======== RECORDS SHOWN

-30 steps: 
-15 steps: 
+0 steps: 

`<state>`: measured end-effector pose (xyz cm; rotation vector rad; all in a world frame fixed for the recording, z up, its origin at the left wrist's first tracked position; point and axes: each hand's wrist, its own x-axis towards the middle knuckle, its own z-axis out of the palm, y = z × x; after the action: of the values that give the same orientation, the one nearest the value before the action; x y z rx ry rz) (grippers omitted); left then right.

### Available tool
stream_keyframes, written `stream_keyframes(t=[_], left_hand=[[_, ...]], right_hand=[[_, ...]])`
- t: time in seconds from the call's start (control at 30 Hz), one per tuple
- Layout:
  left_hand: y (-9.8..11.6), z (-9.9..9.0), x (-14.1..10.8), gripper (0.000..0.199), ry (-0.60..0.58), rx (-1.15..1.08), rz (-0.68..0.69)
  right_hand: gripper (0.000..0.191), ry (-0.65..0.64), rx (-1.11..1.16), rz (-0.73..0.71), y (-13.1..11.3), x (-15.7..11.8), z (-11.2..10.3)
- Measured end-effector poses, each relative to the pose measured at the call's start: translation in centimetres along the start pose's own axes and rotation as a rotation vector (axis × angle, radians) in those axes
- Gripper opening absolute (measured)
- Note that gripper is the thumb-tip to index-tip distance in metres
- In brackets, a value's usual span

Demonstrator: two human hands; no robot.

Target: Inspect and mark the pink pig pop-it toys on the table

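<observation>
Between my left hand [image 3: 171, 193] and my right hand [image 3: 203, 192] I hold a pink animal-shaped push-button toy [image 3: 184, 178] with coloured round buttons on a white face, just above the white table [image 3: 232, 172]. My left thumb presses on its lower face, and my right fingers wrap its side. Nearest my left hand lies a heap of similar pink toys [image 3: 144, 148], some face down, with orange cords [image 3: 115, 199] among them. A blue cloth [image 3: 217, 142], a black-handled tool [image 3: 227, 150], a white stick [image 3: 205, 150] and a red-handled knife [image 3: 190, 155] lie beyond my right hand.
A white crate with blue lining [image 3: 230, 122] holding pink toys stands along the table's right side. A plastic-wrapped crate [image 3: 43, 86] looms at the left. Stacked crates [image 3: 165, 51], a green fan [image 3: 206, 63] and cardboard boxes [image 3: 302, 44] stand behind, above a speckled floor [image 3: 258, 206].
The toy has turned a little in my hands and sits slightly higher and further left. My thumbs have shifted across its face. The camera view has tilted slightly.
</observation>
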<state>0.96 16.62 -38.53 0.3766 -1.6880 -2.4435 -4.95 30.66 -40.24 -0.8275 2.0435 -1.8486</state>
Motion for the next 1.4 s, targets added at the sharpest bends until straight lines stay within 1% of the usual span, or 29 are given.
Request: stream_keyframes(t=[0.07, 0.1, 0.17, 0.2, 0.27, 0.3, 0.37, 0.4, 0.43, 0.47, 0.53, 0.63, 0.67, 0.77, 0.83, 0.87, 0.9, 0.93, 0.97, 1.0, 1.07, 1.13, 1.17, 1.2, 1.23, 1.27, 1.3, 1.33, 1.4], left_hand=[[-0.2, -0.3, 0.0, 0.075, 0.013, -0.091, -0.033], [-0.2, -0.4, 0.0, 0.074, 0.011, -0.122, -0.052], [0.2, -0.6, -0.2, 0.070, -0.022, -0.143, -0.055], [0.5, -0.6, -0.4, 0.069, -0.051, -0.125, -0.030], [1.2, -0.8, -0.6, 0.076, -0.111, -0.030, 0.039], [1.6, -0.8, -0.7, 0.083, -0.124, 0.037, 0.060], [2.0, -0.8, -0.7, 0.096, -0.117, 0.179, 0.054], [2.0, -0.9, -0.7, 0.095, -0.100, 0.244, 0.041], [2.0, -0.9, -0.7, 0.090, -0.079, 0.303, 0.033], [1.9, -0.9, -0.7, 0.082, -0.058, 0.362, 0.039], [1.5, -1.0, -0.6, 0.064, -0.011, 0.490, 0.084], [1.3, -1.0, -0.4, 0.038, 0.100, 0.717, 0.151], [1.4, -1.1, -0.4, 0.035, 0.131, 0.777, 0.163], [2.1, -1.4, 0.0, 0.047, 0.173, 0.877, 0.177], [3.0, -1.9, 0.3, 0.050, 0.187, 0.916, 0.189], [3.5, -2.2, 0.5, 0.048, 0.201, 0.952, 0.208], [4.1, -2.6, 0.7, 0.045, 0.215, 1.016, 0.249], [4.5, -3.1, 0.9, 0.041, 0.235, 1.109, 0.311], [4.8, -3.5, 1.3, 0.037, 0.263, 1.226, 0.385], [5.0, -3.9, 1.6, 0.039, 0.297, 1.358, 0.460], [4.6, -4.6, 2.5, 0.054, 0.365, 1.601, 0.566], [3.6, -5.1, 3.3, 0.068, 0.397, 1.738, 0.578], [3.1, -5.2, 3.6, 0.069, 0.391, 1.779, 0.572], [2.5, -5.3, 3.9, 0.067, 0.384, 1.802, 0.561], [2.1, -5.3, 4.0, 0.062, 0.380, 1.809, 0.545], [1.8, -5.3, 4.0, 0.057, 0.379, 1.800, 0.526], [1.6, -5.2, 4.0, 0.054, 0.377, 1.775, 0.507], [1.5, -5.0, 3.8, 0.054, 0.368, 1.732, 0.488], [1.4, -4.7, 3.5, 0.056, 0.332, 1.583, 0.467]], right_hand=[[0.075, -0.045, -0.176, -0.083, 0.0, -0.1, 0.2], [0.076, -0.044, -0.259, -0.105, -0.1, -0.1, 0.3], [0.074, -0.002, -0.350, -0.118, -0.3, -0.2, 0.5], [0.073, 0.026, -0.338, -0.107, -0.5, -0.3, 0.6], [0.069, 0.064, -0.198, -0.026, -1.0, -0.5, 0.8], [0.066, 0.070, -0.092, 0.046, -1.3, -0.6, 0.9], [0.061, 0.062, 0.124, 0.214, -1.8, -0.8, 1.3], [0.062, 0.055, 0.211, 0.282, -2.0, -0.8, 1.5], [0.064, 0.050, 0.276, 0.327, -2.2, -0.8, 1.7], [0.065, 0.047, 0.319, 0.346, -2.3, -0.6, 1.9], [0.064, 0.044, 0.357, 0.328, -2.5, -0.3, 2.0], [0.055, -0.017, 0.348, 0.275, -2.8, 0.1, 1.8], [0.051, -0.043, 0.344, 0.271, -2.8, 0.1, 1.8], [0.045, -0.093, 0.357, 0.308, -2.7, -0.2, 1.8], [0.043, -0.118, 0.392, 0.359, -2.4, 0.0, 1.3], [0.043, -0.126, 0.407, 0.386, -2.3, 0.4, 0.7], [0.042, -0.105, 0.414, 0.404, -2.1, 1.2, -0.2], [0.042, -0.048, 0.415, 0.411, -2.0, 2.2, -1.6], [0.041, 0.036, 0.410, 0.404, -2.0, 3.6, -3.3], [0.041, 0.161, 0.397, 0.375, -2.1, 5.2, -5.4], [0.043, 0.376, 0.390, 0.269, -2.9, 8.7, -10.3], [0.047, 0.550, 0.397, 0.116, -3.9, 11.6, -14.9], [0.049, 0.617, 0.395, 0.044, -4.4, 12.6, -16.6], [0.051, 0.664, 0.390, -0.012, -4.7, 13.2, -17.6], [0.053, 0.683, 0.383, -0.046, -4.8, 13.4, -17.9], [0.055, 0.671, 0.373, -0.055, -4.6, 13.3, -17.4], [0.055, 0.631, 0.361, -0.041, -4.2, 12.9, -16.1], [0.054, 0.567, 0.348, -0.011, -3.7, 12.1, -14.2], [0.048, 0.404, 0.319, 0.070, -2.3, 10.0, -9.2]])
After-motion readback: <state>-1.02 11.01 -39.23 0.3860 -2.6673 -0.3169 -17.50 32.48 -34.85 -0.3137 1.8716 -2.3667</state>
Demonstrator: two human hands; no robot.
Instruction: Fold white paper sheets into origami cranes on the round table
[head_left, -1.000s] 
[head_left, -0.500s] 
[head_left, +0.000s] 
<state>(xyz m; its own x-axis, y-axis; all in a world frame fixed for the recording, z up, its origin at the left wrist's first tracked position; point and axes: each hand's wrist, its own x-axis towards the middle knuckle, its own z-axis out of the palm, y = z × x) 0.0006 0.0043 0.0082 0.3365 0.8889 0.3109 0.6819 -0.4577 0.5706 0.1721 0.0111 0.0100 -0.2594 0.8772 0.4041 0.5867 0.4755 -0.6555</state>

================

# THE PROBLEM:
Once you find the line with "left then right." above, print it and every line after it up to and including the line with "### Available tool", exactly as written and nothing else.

# EXERCISE OUTPUT:
`<state>`: measured end-effector pose (xyz cm; rotation vector rad; all in a world frame fixed for the recording, z up, its origin at the left wrist's first tracked position; point and axes: each hand's wrist, its own x-axis towards the middle knuckle, its own z-axis out of the palm, y = z × x; after the action: of the values that give the same orientation, the one nearest the value before the action; x y z rx ry rz) (grippers omitted); left then right.

### Available tool

The answer is complete, and the exercise is done.